How to use Dimethil fumarate Teva

Package Leaflet: Information for the Patient

Dimethyl Fumarate Teva, 120 mg, Gastro-Resistant Hard Capsules

Dimethyl Fumarate Teva, 240 mg, Gastro-Resistant Hard Capsules

Dimethyl Fumarate

Read the Package Leaflet Carefully Before Taking the Medication, as it Contains Important Information for the Patient.

  • Keep this leaflet, you may need to read it again.
  • If you have any further questions, ask your doctor or pharmacist.
  • This medicine has been prescribed for you only. Do not pass it on to others. It may harm them, even if their symptoms are the same as yours.
  • If you experience any side effects, including those not listed in this leaflet, please inform your doctor or pharmacist. See section 4.

Table of Contents of the Leaflet

  • 1. What is Dimethyl Fumarate Teva and what is it used for
  • 2. Important information before taking Dimethyl Fumarate Teva
  • 3. How to take Dimethyl Fumarate Teva
  • 4. Possible side effects
  • 5. How to store Dimethyl Fumarate Teva
  • 6. Contents of the pack and other information

1. What is Dimethyl Fumarate Teva and what is it used for

What is Dimethyl Fumarate Teva

Dimethyl Fumarate Teva is a medicine that contains the active substance dimethyl fumarate.

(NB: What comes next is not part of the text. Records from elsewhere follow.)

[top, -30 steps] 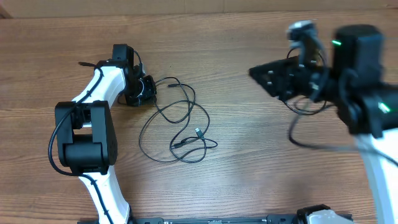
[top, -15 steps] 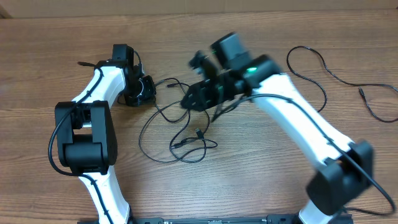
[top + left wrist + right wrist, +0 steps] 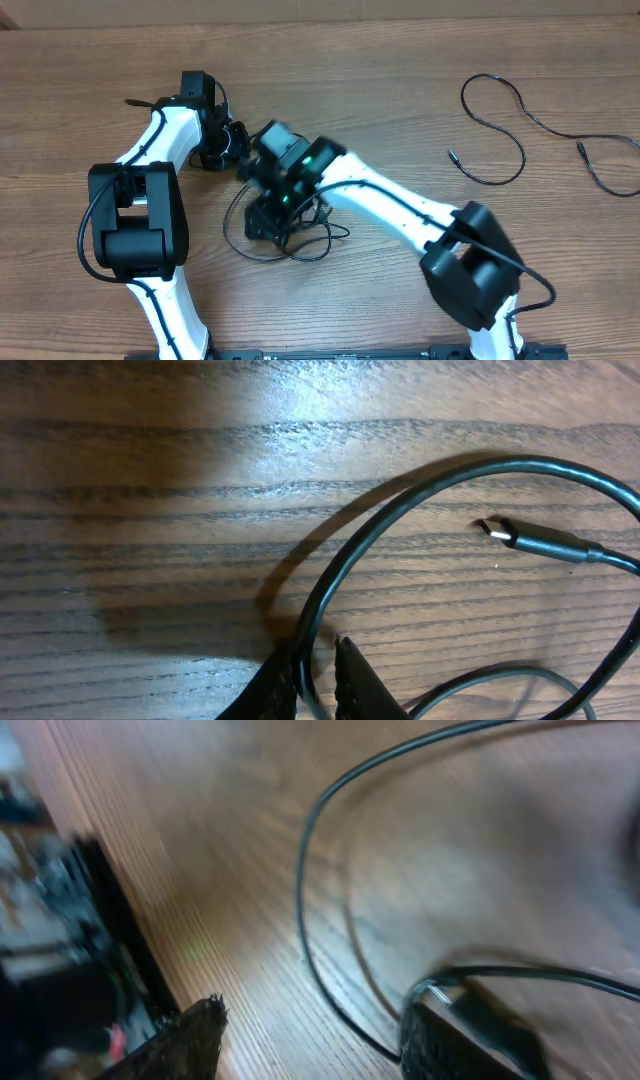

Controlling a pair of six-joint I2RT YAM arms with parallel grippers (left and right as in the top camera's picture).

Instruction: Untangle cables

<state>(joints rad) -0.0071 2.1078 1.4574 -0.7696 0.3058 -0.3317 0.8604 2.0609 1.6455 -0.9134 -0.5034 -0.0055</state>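
Pinching the tangled cable (image 3: 520, 461) left of centre, my left gripper (image 3: 312, 678) is clamped on it; my right gripper (image 3: 300, 1040) hovers there, fingers apart; another cable (image 3: 500, 110) lies far right, open table (image 3: 400, 60) between

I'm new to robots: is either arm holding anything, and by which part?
The left fingers pinch a black cable along its cord, not at an end. The right fingers are apart, apparently holding nothing.

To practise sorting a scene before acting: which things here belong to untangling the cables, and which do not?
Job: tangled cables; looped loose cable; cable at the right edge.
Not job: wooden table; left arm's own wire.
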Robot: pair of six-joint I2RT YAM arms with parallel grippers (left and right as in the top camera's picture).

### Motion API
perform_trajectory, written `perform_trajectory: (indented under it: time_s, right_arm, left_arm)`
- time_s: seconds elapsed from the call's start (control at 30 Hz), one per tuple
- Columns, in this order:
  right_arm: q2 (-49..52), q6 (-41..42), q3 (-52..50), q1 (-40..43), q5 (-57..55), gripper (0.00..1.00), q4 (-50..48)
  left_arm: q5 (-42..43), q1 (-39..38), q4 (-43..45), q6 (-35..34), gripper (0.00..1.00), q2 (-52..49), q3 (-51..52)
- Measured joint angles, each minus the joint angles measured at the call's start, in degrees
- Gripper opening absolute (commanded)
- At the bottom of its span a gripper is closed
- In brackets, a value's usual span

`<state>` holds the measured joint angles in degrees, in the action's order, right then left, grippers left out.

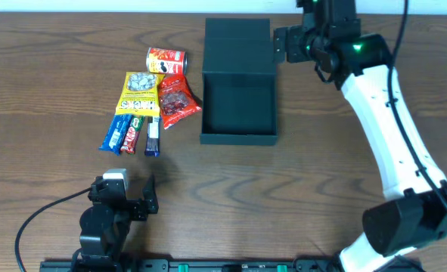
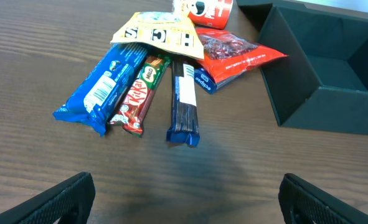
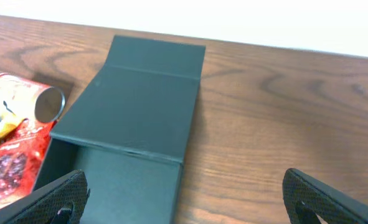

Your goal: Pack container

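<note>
The dark teal-black container (image 1: 238,138) stands open at mid-table, its flap lid (image 1: 238,41) laid back flat behind it and nothing visible inside. Left of it lies a cluster of snacks: a red can (image 1: 166,60), a yellow packet (image 1: 138,92), a red packet (image 1: 178,102), a blue bar (image 1: 116,132), a KitKat (image 1: 134,132) and a dark blue bar (image 1: 153,137). My left gripper (image 1: 151,196) is open near the front edge, short of the bars (image 2: 185,102). At the lid's right edge, my right gripper (image 1: 277,45) is open and holds nothing; the lid (image 3: 140,106) lies below it.
Bare wooden table (image 1: 49,68) surrounds the snacks and the box. My right arm's white link (image 1: 389,128) runs along the right side from its base at the front. A black cable (image 1: 34,219) trails from the left arm at the front left.
</note>
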<state>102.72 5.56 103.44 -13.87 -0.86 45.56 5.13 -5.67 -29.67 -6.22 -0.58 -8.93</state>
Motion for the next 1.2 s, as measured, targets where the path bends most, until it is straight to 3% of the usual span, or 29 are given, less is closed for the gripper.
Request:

What is Dimethyl Fumarate Teva used for

Dimethyl Fumarate Teva is used to treat Relapsing-Remitting Multiple Sclerosis (MS) in patients aged 13 and over.

Multiple sclerosis is a chronic disease that damages the central nervous system (CNS), including the brain and spinal cord.The relapsing-remitting form of multiple sclerosis is characterized by recurring episodes of neurological symptoms (relapses). Symptoms vary among patients but usually include problems with walking and balance and vision disturbances (e.g., blurred or double vision). These symptoms may completely disappear after a relapse, but some problems may persist.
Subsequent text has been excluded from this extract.